In my routine work area with some remarks a few that turned out to be 'clear' and not to long tickets I have done as much as five to eight tickets an hour. Working in such a situation I have in a long 12 hour day done as much as 90 tickets or 7 1/2 per hour. This is becasue with that many tickets I got a lot of construction sites with say three tickets on three adjacent yards. Sometimes tickets from different excavators overlap allowing a high productivity number. This was working a dense area but still around 170 square miles or 12 miles by 14 miles. Roughly half of all the tickets for that county came into my assigned area. The rest of the county was less dense requiring more drive time, often 20 minutes between tickets, so it took two locators to cover that area.
id say 3 an hour "IF" they are single address and 3 or less utilities
"What Are You Doin!?!? GET THE HELL OFF MY LAWN!"

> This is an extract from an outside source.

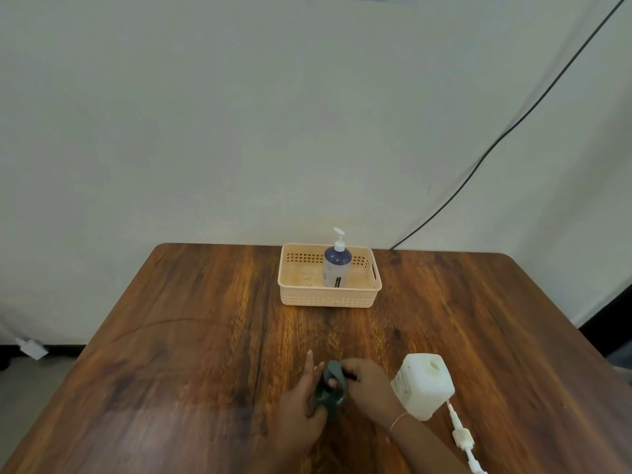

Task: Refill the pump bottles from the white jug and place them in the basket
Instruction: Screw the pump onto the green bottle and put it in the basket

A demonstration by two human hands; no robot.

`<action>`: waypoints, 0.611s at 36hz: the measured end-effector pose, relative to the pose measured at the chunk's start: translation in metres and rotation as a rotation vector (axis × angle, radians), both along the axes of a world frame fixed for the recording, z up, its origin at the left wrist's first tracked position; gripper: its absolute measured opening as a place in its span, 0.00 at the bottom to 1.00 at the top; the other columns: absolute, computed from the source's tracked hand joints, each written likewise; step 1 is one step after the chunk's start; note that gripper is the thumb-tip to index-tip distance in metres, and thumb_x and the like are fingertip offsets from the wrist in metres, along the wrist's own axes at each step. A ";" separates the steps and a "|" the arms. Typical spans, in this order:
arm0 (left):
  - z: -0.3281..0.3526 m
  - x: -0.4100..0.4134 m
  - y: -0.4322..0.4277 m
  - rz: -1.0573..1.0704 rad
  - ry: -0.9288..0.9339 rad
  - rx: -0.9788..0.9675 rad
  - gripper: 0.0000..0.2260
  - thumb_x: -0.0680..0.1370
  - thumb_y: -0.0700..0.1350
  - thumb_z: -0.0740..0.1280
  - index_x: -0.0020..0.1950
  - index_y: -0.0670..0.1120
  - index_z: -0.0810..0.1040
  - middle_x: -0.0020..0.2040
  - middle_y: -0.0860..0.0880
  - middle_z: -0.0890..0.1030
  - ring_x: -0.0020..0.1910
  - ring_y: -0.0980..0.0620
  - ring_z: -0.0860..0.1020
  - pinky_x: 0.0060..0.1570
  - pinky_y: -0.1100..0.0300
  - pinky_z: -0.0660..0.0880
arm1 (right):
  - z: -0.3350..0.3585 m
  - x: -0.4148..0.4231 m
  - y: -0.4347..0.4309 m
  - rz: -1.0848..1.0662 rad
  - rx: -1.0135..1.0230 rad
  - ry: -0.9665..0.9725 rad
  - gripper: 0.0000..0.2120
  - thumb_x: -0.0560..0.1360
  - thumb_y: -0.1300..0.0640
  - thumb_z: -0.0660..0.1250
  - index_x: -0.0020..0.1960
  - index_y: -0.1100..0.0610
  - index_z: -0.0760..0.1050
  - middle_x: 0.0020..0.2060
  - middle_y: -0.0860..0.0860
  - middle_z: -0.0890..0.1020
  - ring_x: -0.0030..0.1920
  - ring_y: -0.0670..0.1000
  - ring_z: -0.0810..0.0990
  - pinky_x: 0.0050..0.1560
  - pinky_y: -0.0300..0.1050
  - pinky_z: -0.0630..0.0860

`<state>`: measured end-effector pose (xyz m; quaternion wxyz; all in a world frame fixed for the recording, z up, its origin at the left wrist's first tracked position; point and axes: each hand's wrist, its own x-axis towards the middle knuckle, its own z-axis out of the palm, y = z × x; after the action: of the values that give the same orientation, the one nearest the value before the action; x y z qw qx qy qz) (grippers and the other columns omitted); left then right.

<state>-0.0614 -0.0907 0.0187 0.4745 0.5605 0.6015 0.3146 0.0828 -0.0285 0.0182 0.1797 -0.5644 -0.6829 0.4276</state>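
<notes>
Soft, even, rather dim light fills the frame, with a cool grey-green cast on the wall (239, 114). A pale sheen of glare lies on the wooden table (143, 419) at lower left. Shadows are faint. Both hands at bottom centre are motion-blurred, and wide-angle distortion bows the table's edges outward.

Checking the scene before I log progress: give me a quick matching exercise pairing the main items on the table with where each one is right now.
Things:
1. blue pump bottle
2. dark green bottle
3. white jug
4. white pump

Places:
A. lying on the table, near right edge of view
B. standing upright in the basket
C. held between the left hand and right hand
D. standing open beside the right wrist

Pairs: 1-B, 2-C, 3-D, 4-A
</notes>
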 end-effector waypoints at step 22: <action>-0.020 -0.004 0.018 0.047 0.170 -0.033 0.38 0.70 0.47 0.74 0.75 0.49 0.58 0.64 0.54 0.77 0.60 0.59 0.75 0.58 0.68 0.71 | -0.017 -0.004 -0.006 -0.134 0.070 0.073 0.22 0.62 0.58 0.77 0.49 0.40 0.74 0.45 0.34 0.77 0.51 0.38 0.76 0.44 0.24 0.73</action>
<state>-0.0658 -0.0730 -0.0018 0.4235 0.5629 0.6577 0.2671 0.0786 -0.0349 0.0008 0.2522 -0.5861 -0.6511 0.4110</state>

you have entered a restricted area
I hate when people talk about how many tickets you should do. Production is such an uncontrollable issue in this business. Most my tickets this time of year are between 1000ft and a mile. Most these jobs are for installing new phone or fiber in real congested areas. One ticket can take 4-8 hours if not more on some occasions. In the summer when there are residential tickets mixed in it is a little easier to run some numbers but in the winter with nothing but upgrades and road projects there is no way to make any production.
Difficult Topic to discuss. Always depends on the amount of utilities you are locating on each ticket. Wherever I have worked my production has always been based on the footage/increment/unit that i have completed.

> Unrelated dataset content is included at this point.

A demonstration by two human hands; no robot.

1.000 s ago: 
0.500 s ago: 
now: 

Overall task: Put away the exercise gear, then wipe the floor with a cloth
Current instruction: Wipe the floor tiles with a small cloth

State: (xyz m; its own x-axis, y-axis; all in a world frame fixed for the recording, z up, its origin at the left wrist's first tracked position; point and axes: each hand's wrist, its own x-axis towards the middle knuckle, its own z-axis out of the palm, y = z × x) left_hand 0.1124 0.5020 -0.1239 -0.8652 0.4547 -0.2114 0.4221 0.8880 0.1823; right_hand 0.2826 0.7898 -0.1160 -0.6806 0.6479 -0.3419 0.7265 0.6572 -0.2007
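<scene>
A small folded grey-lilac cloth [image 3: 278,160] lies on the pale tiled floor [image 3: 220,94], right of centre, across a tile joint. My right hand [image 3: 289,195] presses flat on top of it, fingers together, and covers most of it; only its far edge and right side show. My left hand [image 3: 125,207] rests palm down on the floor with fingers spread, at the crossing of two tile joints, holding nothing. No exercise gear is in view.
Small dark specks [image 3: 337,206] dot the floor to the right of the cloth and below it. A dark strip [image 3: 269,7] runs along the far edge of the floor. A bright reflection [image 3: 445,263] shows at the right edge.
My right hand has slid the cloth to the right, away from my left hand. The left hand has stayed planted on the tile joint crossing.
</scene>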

I may have completed 30 single addresses locates in a day and had respectable production.
or
I may have done a Project ticket that was 15,000 feet for a single utility but =s the same if not more in production.
It is obvious why Managers put production levels on us, but we need them so we can you gauge ourself as a Locator.
I say that you should aim to achieve whatever production goals your company sets for you, plus about ten percent. For example, say your company wants you to complete 12 tickets in an 8 hour day. I'd try to maintain something a little higher, like 13-14 tickets per 8 hour day. It might put you on the good radar (so long as you're not big on damages) and give you a nice sense of achievement. Of course, you likely won't be able to hit your production goal every day. Some days you'll come in under, and some you'll be way over, but on a week by week or month by month basis you'll generally meet your goals.
My boots may be red but I'm no clown.
That is all relative. If you are in the country and you are driving 5 miles between tickets you should expect to get so many done. If you are in a city and your locates are just blocks apart, then you should expect to get so many done. It is all relative.
"Change does not always equal progress."
1 ticket per hour
wise men talk because they have something to say and fools because they have to say something....plato
"it depends"
I agree but you've got to have a yard stick somewhere. Road conditions, type of tickets, weather all have a huge effect. Our yard stick is that an experienced locator should be able to knock out 16 tickets in an 8 hour day. But it depends.....
Thx Guys
LIVE, Learn, Teach
just for my two cents.... when i was doing my area at first I averaged about 60/8-hr day. (2-way locates) I had a lot of multiple lot new construction and commercial properties.
later we picked up gas/electric contract and i started doing 4-ways and production went to about 40/day
the best day i ever had i finish 118 tickets (picking up slack for someone else, so not even in my area!) Guys with more experience than I told me to stop doing so many (i was highest producer), but i'm sorry..i enjoyed my bonus
come to 1.5 years later...i left for the biz for a while and now no one will hire me...how's that for karma.
One of the common things I hear is that companies want to get noobies and "train them to do it their way". For the most part they hire them, train them and watch 50% of their new hires gone the first year. Then the most of the remaining wander off or never reach the level they want them to be. The whole while the company is complaining of low production and high damages.
Unfortunately experienced and capable locators are regarded as used cars and as just some other company's old troubles.
.
Last edited by sling'n paint; March 5th, 2010 at 07:49 PM.
When I was doing public One-call stuff, we had a smaller telephone contract in which we billed depending on length. For example; if it was a lot job it was one charge, however if it was a 1500' locate it was 3 charges (we billed in 500ft increments).
That was great, short lived, but great. I wish more contracts were written to cover footages, and not just tickets.
On the topic though, I had a rather large area, it would take about 1hr and a Half to go from one side of my area to the other. The drive time would kill production. I still maintained the Quota by routing appropriately, which meant a couple of early morning drives into Elk territory to beat the dig times, but it worked out.